• Activity: Leave the images out and repeat the data exactly as given.

• Data provided:
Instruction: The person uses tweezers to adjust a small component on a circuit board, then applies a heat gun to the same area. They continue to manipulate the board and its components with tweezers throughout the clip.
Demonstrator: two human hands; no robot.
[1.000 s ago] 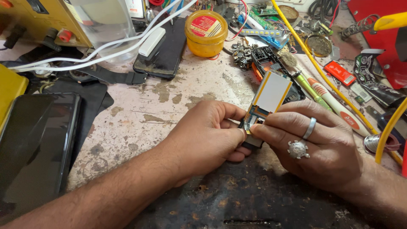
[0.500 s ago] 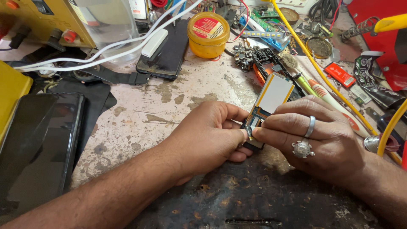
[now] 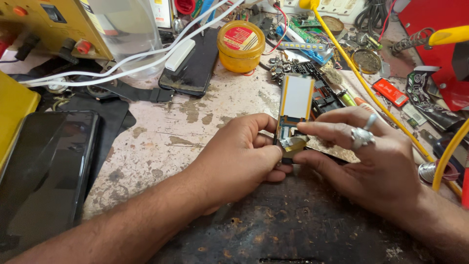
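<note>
**Hands on opened phone, centre of desk**

Left hand [image 3: 239,159]: fingers curled, thumb and fingertips pinching the lower left edge of the phone [image 3: 294,110]. Closed on it.

Right hand [image 3: 371,161]: forefinger laid across the lower right edge, thumb underneath; closed on the same item. Large ring [image 3: 360,138] and a plain band on the fingers.

Phone: slim, back removed, pale battery panel within an orange-edged frame, gold flex or foil at its lower end, where both hands meet. Long axis runs away from the person, top end tipped slightly right and raised off the desk; lower end sits between the two hands. Both hands equally near, left from the left, right from the right; whether the lower end touches the desk cannot be told.

Surroundings, outward:
- Desk [image 3: 161,146]: worn pale top, dark rusted patch under the hands.
- Circuit parts and scraps just beyond the phone's top end.
- Yellow tin [image 3: 241,45], round, red label, behind and left.
- Black phone [image 3: 193,66] with a white bar on it, further left.
- White cables [image 3: 122,63] crossing the back.
- Large dark screen [image 3: 44,171] at far left.
- Yellow cable [image 3: 361,80] slanting down the right side.
- Yellow power unit [image 3: 53,24], back left corner.
</note>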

• Exercise result:
Instruction: The person uses tweezers to adjust a small component on a circuit board, then applies a heat gun to the same area. They continue to manipulate the board and its components with tweezers throughout the clip.
Demonstrator: two human hands; no robot.
[1.000 s ago] 
[0.500 s ago] 
[now] 
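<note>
**Hands on opened phone, centre of desk**

Left hand [image 3: 239,159]: fingers curled, thumb and fingertips pinching the lower left edge of the phone [image 3: 294,110]. Closed on it.

Right hand [image 3: 371,161]: forefinger laid across the lower right edge, thumb underneath; closed on the same item. Large ring [image 3: 360,138] and a plain band on the fingers.

Phone: slim, back removed, pale battery panel within an orange-edged frame, gold flex or foil at its lower end, where both hands meet. Long axis runs away from the person, top end tipped slightly right and raised off the desk; lower end sits between the two hands. Both hands equally near, left from the left, right from the right; whether the lower end touches the desk cannot be told.

Surroundings, outward:
- Desk [image 3: 161,146]: worn pale top, dark rusted patch under the hands.
- Circuit parts and scraps just beyond the phone's top end.
- Yellow tin [image 3: 241,45], round, red label, behind and left.
- Black phone [image 3: 193,66] with a white bar on it, further left.
- White cables [image 3: 122,63] crossing the back.
- Large dark screen [image 3: 44,171] at far left.
- Yellow cable [image 3: 361,80] slanting down the right side.
- Yellow power unit [image 3: 53,24], back left corner.
</note>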

This output requires no further additions.